By Considering these Chart of Complete Neural Networks Types:
And also here is a Commonly used Neural Network types in Keras I found, which I take note also for its most Practice Cases (You can correct me if I am wrong):
1 DNN (Deep Neural Network) → Most Practice Cases: Time series + predicting plain response y variable (flexible on numeric integer categoric
2 CNN (Convolution Neural Network) → Most Practice Cases: Time Series + Image Classification/Computer Vision
3 LSTM (Long Short-Term Memory) → Most Practice Cases: Time Series + NLP, → Recommended use for a long set of training data (More complex structure than GRU → LSTM has three gates (namely input, output and forget gates)
4 RNN (Recurrent Neural Network) → Most Practice Cases: Time Series + NLP, RNN → Recommended use for Sequence Data (faster training, computationally less expensive
5 GRU (Gated Recurrent Unit → Most Practice Cases: Time Series + NLP GRU → Recommended use for a shorter set of training data (Less complex structure than LSTM GRU has two gates (reset and update gates)
6 Auto Encoders (AE) → Most Practice Cases: Image Classification/Computer Vision (Noising & Denoising), Auto Encoders basically are a set of CNN, Pooling2D, and CNN-Transpose
Finally my Question:
Are there any types of Neural Network in above chart which structure of Network are currently not possible to build by Keras component?
if there’s any Network which aren’t possible, could you point me what types, and why?
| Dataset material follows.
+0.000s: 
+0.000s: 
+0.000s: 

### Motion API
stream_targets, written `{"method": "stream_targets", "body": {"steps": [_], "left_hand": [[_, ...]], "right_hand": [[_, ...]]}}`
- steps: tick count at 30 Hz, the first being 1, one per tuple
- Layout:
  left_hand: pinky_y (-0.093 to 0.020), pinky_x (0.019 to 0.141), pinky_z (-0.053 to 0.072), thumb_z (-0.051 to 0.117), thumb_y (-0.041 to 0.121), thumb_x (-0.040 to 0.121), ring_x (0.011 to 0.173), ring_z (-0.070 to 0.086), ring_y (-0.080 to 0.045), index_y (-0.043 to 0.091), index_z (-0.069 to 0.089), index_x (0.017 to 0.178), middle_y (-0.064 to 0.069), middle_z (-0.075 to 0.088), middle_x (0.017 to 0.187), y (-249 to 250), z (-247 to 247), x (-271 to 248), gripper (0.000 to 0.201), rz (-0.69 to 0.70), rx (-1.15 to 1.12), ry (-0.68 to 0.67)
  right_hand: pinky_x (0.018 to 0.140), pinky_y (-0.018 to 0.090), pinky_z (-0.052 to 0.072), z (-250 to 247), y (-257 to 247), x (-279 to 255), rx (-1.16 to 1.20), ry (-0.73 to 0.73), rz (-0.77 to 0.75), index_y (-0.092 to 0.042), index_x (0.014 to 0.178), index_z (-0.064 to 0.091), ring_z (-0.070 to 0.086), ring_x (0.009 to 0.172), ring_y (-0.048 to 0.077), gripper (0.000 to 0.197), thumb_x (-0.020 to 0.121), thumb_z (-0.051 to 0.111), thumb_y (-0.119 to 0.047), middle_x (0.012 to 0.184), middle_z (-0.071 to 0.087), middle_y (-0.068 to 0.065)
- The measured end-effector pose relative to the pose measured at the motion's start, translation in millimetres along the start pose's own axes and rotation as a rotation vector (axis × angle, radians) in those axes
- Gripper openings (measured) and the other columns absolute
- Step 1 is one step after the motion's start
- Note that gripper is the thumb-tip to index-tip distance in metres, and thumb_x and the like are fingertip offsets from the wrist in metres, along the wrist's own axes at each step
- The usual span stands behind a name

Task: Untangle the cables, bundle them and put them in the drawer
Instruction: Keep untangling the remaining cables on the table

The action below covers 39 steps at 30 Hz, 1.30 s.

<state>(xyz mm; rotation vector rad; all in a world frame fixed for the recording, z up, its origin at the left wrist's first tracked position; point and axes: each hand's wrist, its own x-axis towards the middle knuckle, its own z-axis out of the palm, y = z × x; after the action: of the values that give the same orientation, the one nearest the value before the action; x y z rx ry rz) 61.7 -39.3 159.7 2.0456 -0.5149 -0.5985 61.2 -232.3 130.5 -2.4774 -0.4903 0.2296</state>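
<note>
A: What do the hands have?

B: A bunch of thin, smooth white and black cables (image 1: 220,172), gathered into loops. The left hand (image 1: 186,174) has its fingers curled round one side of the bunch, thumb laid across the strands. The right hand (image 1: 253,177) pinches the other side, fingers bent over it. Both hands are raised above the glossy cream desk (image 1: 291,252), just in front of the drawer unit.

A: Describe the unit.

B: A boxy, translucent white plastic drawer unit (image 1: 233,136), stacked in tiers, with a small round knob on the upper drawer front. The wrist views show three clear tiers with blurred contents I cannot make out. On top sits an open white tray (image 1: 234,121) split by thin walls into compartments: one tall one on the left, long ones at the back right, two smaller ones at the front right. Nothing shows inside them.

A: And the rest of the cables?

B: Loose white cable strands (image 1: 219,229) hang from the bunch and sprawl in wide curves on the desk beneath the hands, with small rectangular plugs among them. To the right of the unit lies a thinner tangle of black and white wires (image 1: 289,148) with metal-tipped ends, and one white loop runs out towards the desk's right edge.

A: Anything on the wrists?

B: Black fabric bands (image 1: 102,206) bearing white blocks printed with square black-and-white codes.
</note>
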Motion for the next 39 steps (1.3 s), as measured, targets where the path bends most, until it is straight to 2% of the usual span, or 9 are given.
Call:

Are there any more Commonly used Neural Network aside from what I notes above? Appreciate it if theres any improvisation added to it
Appreciate any effort put into this question, Thank You!
Just to play a little bit with the concept we accepted a tutorial
if the layer you need is not available directly, you can customize or create your own with the same API.
I think this is the main point.
More in general, to extend the evaluation over that specific cheat-sheet, you could need to write a custom op inside a brand new layer and the compositional performance of you python code for the TF ops is too slow to practically train a model.
In that case, as Keras is a standalone python-only project, you need to add your own custom ops/kernel in TF, in TF Addons or to maintain it in your own repository.
This could create a management overhead in the case you will need more general model portability (TFlite, TPU, other GPUs) etc.
We can always collaborate with the XLA/MLIR team to better improve the compiler stack lowering driven by new model requests (IMHO this process could be driven by TF model garden and TF Addons with a better interplay with the compiler stack team).
The problem is that sometime, when you combine different TF native ops in the implementation, the performance could be too low (memory/flops) to reach an efficient training/inference as some part of your specific codepath could be not explicitly optimized by the TF compiler stack (e.g. missing ops fusion, etc…).
Generally uou can try to benchmark your specific implementation using also tf.function but if you canno’t directly interact/contribute to the compiler stack to improve that specific codepath you will probably need to write C++/CUDA custom op/kernel to support your python custom layer.